When [Steve] saw that we requested reader’s solutions to storing hundreds of different components, he had to send in his solution to storing bunches of ICs, resistors, transistors, and other components.

Like most of the suggestions we’ve seen, [Steve]’s solution relies on #10 envelopes stored in boxes specifically designed for holding envelopes. While there’s nothing new about storing handfuls of ICs in envelopes, we really like [Steve]’s method of organization.

On the top of each envelope, [Steve] printed a bunch of very useful information including the type and kind of part, the tolerance, speed, voltage, and package information.
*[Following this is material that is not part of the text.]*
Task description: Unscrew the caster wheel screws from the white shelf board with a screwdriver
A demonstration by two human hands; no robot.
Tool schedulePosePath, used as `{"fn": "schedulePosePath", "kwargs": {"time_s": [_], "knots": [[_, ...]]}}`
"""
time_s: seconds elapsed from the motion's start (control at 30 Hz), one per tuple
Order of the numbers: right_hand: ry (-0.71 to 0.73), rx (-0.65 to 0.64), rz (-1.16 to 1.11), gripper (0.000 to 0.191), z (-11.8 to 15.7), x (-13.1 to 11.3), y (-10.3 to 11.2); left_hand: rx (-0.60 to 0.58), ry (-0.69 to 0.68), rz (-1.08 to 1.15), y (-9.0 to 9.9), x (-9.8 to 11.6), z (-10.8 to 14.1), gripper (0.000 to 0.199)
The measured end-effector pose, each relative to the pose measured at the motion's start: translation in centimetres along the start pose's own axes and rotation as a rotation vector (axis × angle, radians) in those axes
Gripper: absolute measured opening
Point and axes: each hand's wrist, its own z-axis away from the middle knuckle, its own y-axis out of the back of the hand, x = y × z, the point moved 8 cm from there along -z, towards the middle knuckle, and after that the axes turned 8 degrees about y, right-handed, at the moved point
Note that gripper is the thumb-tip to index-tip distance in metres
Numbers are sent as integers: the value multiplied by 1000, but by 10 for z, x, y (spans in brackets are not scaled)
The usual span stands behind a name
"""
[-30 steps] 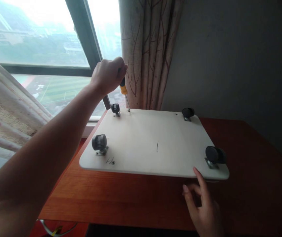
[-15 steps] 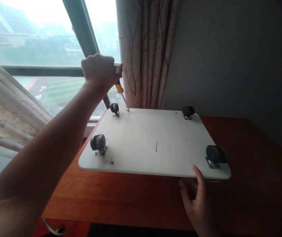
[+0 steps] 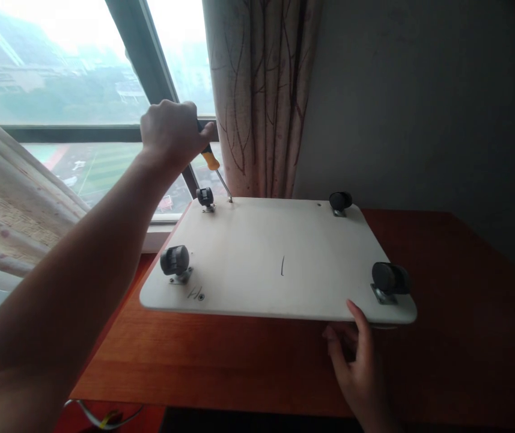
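Note:
My left hand [image 3: 173, 129] is wrapped round the handle of a yellow and black screwdriver [image 3: 211, 160]. The screwdriver leans, its tip on a small screw [image 3: 231, 200] at the far left edge of a white board [image 3: 257, 258]. Near the board's corners stand four-sided caster mounts, among them the near left caster [image 3: 175, 260] and the near right caster [image 3: 390, 278]. My right hand [image 3: 356, 361] holds the board's near edge towards the right, one finger on top and the others below it, partly hidden.
Beneath the board is a reddish-brown wooden table [image 3: 221, 361]. Behind it hang a patterned curtain [image 3: 261, 102] and a grey wall. A window [image 3: 59, 72] and another curtain [image 3: 14, 204] are at the left. A pale cable [image 3: 90, 418] shows below the table's front edge.
The view has shifted slightly, so the board sits a little further left. The screwdriver leans somewhat more to the left with my left hand, its tip still at the screw.

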Motion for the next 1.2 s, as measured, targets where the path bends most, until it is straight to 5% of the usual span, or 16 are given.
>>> {"fn": "schedulePosePath", "kwargs": {"time_s": [1.2], "knots": [[-52, -48, -13, 60, 4, 5, -3, 24, 58, -27, -1, -15, -2, 59]]}}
Also included are the manufacturer and vendor part numbers, making reordering a breeze.

Of course printing out hundreds or thousands of envelopes with this information would be a pain. [Steve] got around that by automating the process with iWork, typing in the values for each field in a spreadsheet app and using Mail Merge to print them all on envelopes.

It’s a very neat system that forced [Steve] to have all his parts on a spreadsheet, inching ever closer to a complete inventory management system. He’s thinking about adding QR codes to the envelopes to make reordering parts trivial, but after figuring out how to send hundreds of envelopes through a printer, we can understand if [Steve] wants to be a little lazy from here on out.

16 thoughts on “Parts Storage For All Your Components

  1. I like this……. But it really needs to go further!

    What if those envelopes were efficiently stacked in some kind of holder, with a mechanism to automatically retrieve them?

    If you are printing a label, then it’s not much more effort to have a QR code. Though if the order of envelopes is known and maintained by the system, QR reading wouldn’t be absolutely essential. There could also be an OCR component to read labels.

    An OCR ability to read mouser and digikey, etc, baggie stickers, and maybe invoices, to help automate checkin would be great.

    When I get stuff from mouser/dk, I write the price and value (10pf, 10 ohm, whatever) in larger letters on each labeled baggie. I have a lot of similar value components 10pf caps, and it is helpful to differentiate them by price. Of course once you have a db and UI, this wouldn’t be quite so essential.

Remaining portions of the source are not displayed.